Ya no le quedaba sino ofrecer su perorata. Afortunadamente fueron muy pocos los que se llenaron de paciencia para ver al dictador en su usual papel de playing the victim. Tratando de estafar. Pero fue mediocre. Un intento anodino de colar sus mentiras, llenas de complejos y resentimiento.

Nicolás Maduro trató de mentirle en la cara a Nikki Haley, que hace poco había visitado la frontera. A los presidentes de Brasil, Colombia y Perú, que padecen directamente el impacto de la mayor crisis de refugiados del hemisferio Occidental. A los venezolanos regados por el mundo, que han tenido que abandonar a sus familias.

Fue un discurso lúgubre y repleto de los lugares comunes a los que acuden los socialistas. Pero Maduro no se veía con la confianza que exhibe en Caracas, frente a los ministros que aplauden como mamíferos. Aquí, titubeante y nervioso. Con la mirada ida en momentos. Las rechonchas manos sin poder estar quietas. Una imagen bastante patética. Deforme y repulsiva.

El día pasó sin que Maduro cumpliera su objetivo de, al menos, rozar la piel de Trump. Aunque pudo verse con su jefe, Díaz-Canel, en la Riverside Church, en la calle 120. El único espaldarazo que recibió fue el del cubano.

El día siguiente también fue triste para el mandatario. Trump tampoco lo recibió y tuvo que enfrentarse al grito de los medios que le recordaron la existencia de sus «narcosobrinos» en Nueva York. Tuvo una breve reunión con el socialista secretario general de las Naciones Unidas, Guterres, y a las horas abandonó la principal ciudad del continente.

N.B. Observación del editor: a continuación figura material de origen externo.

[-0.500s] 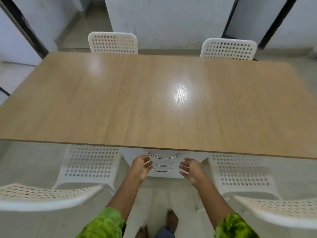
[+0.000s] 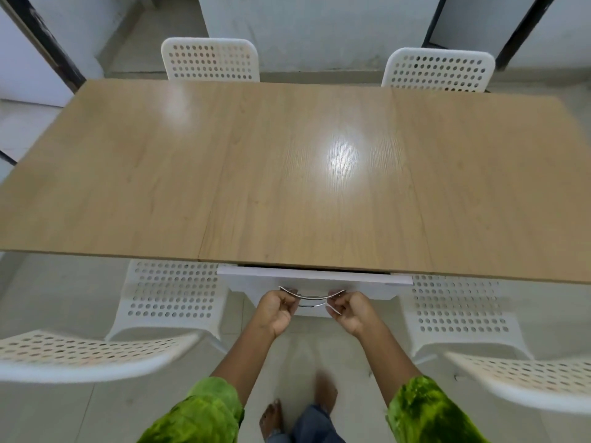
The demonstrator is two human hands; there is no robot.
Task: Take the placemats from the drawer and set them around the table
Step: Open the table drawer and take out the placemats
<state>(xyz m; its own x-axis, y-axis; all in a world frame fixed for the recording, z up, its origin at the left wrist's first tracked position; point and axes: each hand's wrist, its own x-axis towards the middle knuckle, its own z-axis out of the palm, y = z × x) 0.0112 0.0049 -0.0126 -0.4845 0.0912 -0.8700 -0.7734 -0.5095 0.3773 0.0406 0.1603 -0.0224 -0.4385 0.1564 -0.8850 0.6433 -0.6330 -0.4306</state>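
Observation:
A white drawer (image 2: pixel 367 280) sticks out a little from under the near edge of the wooden table (image 2: pixel 287 174). Its curved chrome handle (image 2: pixel 311 297) runs between my hands. My left hand (image 2: pixel 277 310) is curled around the handle's left end and my right hand (image 2: pixel 351 311) around its right end. A thin dark gap shows above the drawer front. The inside of the drawer is hidden, and no placemats are in sight.
Two white perforated chairs (image 2: pixel 209 60) (image 2: pixel 438 70) stand at the far side. Two more (image 2: pixel 172 298) (image 2: pixel 460 305) flank the drawer on the near side, with their backrests low at left and right. My feet (image 2: pixel 271 417) stand on the tiled floor.
Both hands have closed on the top drawer's handle, where before they hung open in front of the drawers. The drawer front has come out from under the table edge.

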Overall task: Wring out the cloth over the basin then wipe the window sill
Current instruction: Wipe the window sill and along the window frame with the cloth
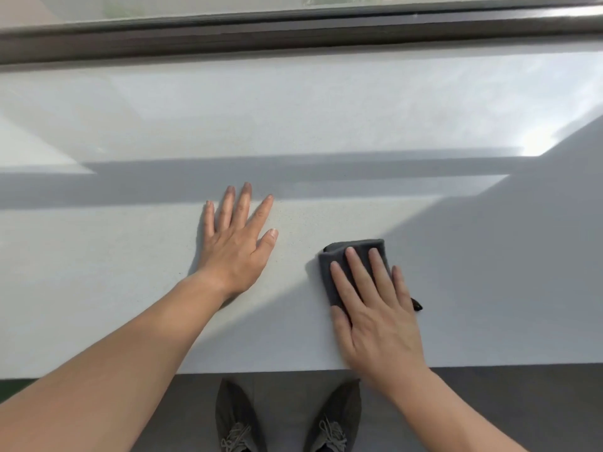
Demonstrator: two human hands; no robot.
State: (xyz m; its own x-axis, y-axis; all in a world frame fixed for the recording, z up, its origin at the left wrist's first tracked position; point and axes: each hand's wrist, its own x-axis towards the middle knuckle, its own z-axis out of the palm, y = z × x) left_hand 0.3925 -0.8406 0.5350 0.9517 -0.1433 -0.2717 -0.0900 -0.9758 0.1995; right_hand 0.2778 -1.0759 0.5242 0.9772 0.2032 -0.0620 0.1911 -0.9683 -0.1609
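Note:
A broad pale grey window sill (130, 272) fills most of the head view. A dark grey folded cloth (329, 265) lies flat on the sill, right of centre. My right hand (375, 308) presses down on the cloth with flat fingers, covering most of it. My left hand (235, 243) rests palm down on the bare sill to the left of the cloth, fingers spread, holding nothing. No basin is in view.
A dark window frame (293, 37) runs along the back of the sill, with glass above it. The sill's front edge (98, 373) crosses the bottom of the view. Below it are grey floor and my two shoes (235, 419). Bands of sun and shadow cross the sill.

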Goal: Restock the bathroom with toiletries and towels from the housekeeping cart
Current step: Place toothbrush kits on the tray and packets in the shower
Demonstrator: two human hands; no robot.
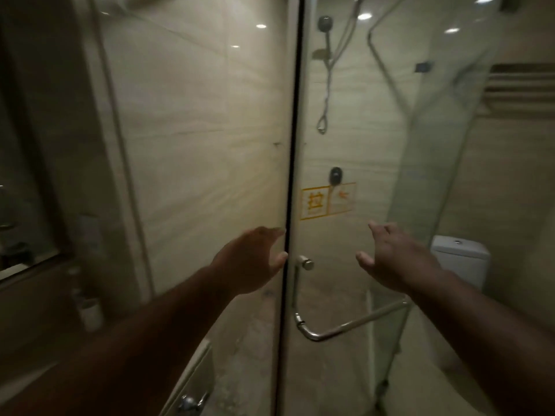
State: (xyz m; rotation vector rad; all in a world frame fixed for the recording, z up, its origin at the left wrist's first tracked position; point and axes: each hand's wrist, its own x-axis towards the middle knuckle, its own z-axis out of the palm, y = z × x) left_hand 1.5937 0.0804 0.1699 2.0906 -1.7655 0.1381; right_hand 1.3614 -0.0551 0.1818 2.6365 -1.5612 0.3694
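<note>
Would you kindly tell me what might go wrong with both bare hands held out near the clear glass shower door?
1. The left hand lies at the dark vertical door seam; fingers might get pinched if the clear glass shower door swings.
2. Neither it nor the right hand holds the curved chrome handle bar, so a palm pushing bare glass may slip.
3. The room is dim, so bumping the glass seems possible.

Glass shower door (360,151) ahead; chrome handle (303,322) low on it, yellow sticker (327,201) above. Shower head (325,24) and hose (326,94) behind the glass; white toilet (461,259) right; white cup (91,313) low left.
</note>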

Sin embargo, a las afueras del edificio de la ONU, los venezolanos se exhibieron con mayor energía que el día anterior. Ahora el espacio sí lo tenían reservado y la convocatoria la había hecho el reconocido dirigente y exiliado, Antonio Ledezma.

Eran más de cien. Muchos que imploraban libertad. Que la pedían a gritos mientras también dejaban claro cuán despiadado es el régimen de Nicolás Maduro. Pancartas detallaban que, según Caritas, este año podrían morir de hambre 300 mil niños. También que en Venezuela hay más de 300 presos políticos y que la delincuencia se roba unas veinte mil almas al año.

Y al rato de la manifestación, de improvisto y lo que podría ser un gesto inédito y muy valioso, la embajadora de Estados Unidos ante la ONU, Nikki Haley, se acercó. Blandió un altoparlante, frente a los manifestantes y el ímpetu de Ledezma, para decirle a los venezolanos que la administración republicana no descansará hasta que Maduro deje el poder. Que ella misma, Nikki Haley, está comprometida con la causa por la libertad de Venezuela.

“No vamos a dejar que el régimen de Maduro, apoyado por Cuba, siga haciéndole daño a los venezolanos. Así que les digo: alzaré mi voz, Trump alzará su voz, Estados Unidos alzará su voz, y Maduro nos escuchará”, dijo, ante los cientos de venezolanos, Nikki Haley.

Al pisar Caracas, el dictador aseguró que su visita había sido un inmenso “triunfo”. Dijo que su discurso —patético y triste, hay que insistir— había “impactado profundamente al mundo”.

Bueno, al día de hoy, este es el balance de la jornada:

La sala se vació cuando Maduro habló. Quedó embarcado en Nueva York. La administración republicana de Trump se comprometió con “limpiar” Venezuela y la embajadora Haley dijo, con un megáfono, que lo combatiría. Seis países lo denunciaron en la Corte Penal Internacional —y este sábado se unió Francia, por lo que ahora son siete—. Se discutió el principio de responsabilidad de proteger, en el marco de la Asamblea General. Y coge fuerza una iniciativa de senadores estadounidenses para designar al régimen chavista como patrocinador del terrorismo.

Lo de Maduro en Nueva York fue un fracaso. Estruendoso. Hoy decían que lo mejor para él, era que no asistiera. Pero a nosotros nos importa lo que lo hunda, y este viaje fue una gran victoria para la causa por la libertad de los venezolanos.

El régimen ha estado a punto del colapso por imperdonables torpezas. Este viaje fue una. Y gigante.